Shedding light on the transgendered in Hawai'i
By Derek Paiva
Advertiser Staff Writer
There are a good number of visits to Waikiki nightclub Fusion for on-stage and behind-the-scenes glimpses of its high-energy transgendered shows. In other sections of the film, choreographer Sami Akuna alternately stages a modern dance piece for the Iona Pear Dance Company and flaunts his on-stage drag queen alter ego Cocoa Chandelier. There's even an intensely personal, at times heartbreaking, look at the complex relationship between a Bible-quoting mother and the drag-queen son whose lifestyle she is struggling to accept.
At the heart of the film, however, is a topic filmmakers Xian and Anbe never set out to explore when they began work on the self-financed $200,000 documentary last November: How the marginalization of the mahu (Hawaiian for homosexual) subculture in modern Hawaiian society is really a reflection of how Western culture has all but obliterated traditional Hawaiian values of inclusion.
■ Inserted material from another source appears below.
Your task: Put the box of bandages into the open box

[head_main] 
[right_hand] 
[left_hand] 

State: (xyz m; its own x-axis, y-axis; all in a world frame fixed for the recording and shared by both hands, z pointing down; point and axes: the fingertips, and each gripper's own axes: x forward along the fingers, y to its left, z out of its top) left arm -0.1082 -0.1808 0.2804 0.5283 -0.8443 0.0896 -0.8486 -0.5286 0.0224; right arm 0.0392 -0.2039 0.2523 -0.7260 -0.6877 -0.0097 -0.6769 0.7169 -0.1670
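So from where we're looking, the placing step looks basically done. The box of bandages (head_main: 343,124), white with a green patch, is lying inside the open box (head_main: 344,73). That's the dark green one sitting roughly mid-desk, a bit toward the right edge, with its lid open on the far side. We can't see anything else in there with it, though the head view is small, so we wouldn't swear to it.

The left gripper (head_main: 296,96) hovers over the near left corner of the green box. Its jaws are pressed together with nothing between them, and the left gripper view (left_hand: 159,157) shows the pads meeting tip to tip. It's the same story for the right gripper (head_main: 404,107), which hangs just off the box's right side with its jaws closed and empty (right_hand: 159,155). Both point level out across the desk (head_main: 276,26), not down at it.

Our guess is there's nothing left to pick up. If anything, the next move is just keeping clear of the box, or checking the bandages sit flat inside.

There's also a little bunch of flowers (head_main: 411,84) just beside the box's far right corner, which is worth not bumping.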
And traditional Hawaiian values in general.
"The drag queens that we originally interviewed led us to other people who led us to the scholars and oral traditionalists who are in the film," Xian said.
These include University of Hawai'i-Manoa Center for Hawaiian Studies director Lilikala Kame'eleihiwa, Kua'ana Student Services director Ku'umeaaloha Gomes, oral traditions expert Kimo Alama-Keaulana and political scientist Jon Goldberg-Hiller. "All of the scholars that we talked to were telling a similar story," she said.
That would be historically documented, yet largely buried (at least in most Hawaiian studies classes), proof of the transgendered's very real and very accepted place in ancient Hawaiian society.
Kame'eleihiwa, for example, talks about the aikane tradition allowing same-sex physical and emotional intimacies as an accepted practice among kanaka maoli (Native Hawaiian) chiefs.
Gomes laments the passing of acceptance and tolerance of homosexuality in the Hawaiian community as proof of how Western values have infiltrated and revised traditional Native Hawaiian standards of acceptance for all.
"We began realizing that this was way too big of a story to pass up," said Xian, who together with Anbe and Honolulu-based film company Zang Pictures decided to refocus and expand the documentary to look at the cultural and historical aspects related to being transgendered in Hawai'i, and how that related to the larger issue of Western colonization.
For her own additional research, Xian dug into every traditional and alternative text of Hawaiian history she could get her hands on to find truth and balance to what was being collected in her filmed interviews.
"We were working with a history that is not acknowledged," Xian said. "And that's kind of scary."
After completing production of the documentary in March, Xian and Anbe asked the scholars and community leaders whose stories lent the film its new-found focus to lend it a name as well.
"Loosely translated, it means 'the rank or status of being mahu,'" said Xian, of the title, "Ke Kulana He Mahu."
Shot entirely in digital video, the finished film has garnered the praise of Maui musician Keali'i Reichel who lent several of his songs, including "Kawaipunahele," to the film's soundtrack and "Requiem for a Dream" director Darren Aronofsky, who called the documentary, "... moving and eye-opening."
While proud of the depth of their completed work, Xian and Anbe agreed that "Ke Kulana" only touches the tip of a number of subjects relevant to Hawai'i's transgendered community among them, same-sex marriage, HIV and AIDS leaving room for further exploration by other documentarians.
"I would like this to be a calling card for other filmmakers hopefully and ideally, kanaka maoli filmmakers who will see our film, say, 'Hey, I can do better than that,' pick a topic ... and build off of the issues we touch on," Xian said. "Because we're really just outsiders.
"What this film is really urging is that it only hurts indigenous people when they allow outside influences to separate (smaller) communities within their community from the larger community. When the mahu community is separated out from the greater kanaka maoli community, it hurts them in ways that aren't readily known."